■ YOUR TASK: Beneath this instruction is a listing; print exactly the lines in it starting at the line that contains "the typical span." and going through the line that contains "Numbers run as".

....

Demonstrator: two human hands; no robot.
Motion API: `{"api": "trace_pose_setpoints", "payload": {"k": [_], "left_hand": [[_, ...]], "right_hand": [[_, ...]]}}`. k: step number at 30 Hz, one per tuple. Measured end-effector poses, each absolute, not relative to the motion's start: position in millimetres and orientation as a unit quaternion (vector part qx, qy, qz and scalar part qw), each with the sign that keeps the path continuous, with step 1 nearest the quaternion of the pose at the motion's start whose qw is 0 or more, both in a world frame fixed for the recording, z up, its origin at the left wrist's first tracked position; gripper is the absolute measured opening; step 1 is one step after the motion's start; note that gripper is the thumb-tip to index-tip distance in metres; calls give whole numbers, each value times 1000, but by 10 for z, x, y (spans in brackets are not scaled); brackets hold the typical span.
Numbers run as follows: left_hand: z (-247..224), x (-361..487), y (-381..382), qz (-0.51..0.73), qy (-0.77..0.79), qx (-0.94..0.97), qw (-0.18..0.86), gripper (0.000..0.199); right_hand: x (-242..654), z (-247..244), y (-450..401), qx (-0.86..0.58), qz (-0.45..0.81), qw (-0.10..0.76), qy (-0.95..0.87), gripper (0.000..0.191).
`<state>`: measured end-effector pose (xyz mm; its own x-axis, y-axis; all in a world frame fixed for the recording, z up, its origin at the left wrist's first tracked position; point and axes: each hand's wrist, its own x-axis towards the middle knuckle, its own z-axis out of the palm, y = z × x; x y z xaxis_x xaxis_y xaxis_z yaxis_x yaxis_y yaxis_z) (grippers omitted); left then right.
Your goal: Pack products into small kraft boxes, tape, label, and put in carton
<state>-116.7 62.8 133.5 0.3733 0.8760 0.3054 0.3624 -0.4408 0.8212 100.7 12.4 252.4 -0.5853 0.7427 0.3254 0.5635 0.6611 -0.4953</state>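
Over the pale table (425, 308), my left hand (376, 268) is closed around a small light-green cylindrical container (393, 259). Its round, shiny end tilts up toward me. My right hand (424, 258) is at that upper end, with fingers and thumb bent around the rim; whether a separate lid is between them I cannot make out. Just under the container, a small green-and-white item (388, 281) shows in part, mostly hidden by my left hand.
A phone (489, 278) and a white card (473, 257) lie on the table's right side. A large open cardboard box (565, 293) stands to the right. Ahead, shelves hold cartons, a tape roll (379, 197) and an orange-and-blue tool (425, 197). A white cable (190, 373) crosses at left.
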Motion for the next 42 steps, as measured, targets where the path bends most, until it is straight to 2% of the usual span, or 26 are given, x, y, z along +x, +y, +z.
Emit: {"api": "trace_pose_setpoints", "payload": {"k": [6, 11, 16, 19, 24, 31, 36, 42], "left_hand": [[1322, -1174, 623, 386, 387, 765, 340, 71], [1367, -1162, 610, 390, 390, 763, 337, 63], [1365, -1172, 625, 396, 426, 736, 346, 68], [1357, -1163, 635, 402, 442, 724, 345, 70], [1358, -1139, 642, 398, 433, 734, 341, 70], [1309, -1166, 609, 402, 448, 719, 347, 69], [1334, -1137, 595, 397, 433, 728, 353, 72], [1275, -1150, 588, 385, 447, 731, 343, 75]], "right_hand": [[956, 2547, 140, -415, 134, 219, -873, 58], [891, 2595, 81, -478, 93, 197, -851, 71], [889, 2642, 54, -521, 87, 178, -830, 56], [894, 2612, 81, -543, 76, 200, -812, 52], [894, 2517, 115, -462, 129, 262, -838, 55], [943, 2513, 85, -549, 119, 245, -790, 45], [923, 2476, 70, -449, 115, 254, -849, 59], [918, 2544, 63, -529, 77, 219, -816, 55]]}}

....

■ ANSWER AREA:
Motion API: `{"api": "trace_pose_setpoints", "payload": {"k": [_], "left_hand": [[_, ...]], "right_hand": [[_, ...]]}}`. k: step number at 30 Hz, one per tuple. Measured end-effector poses, each absolute, not relative to the motion's start: position in millimetres and orientation as a unit quaternion (vector part qx, qy, qz and scalar part qw), each with the sign that keeps the path continuous, with step 1 nearest the quaternion of the pose at the motion's start whose qw is 0 or more, both in a world frame fixed for the recording, z up, its origin at the left wrist's first tracked position; gripper is the absolute measured opening; step 1 is one step after the motion's start; note that gripper is the thumb-tip to index-tip distance in metres; calls give whole numbers, each value times 1000, but by 10 for z, x, y (spans in brackets are not scaled); brackets hold the typical span.
Numbers run as follows: left_hand: z (-247..224), x (-361..487), y (-381..382), qz (-0.51..0.73), qy (-0.77..0.79), qx (-0.94..0.97), qw (-0.18..0.86), gripper (0.000..0.199); right_hand: x (-242..654), z (-247..244), y (-450..401), qx (-0.86..0.58), qz (-0.45..0.81), qw (-0.10..0.76), qy (-0.95..0.87), gripper (0.000..0.191).

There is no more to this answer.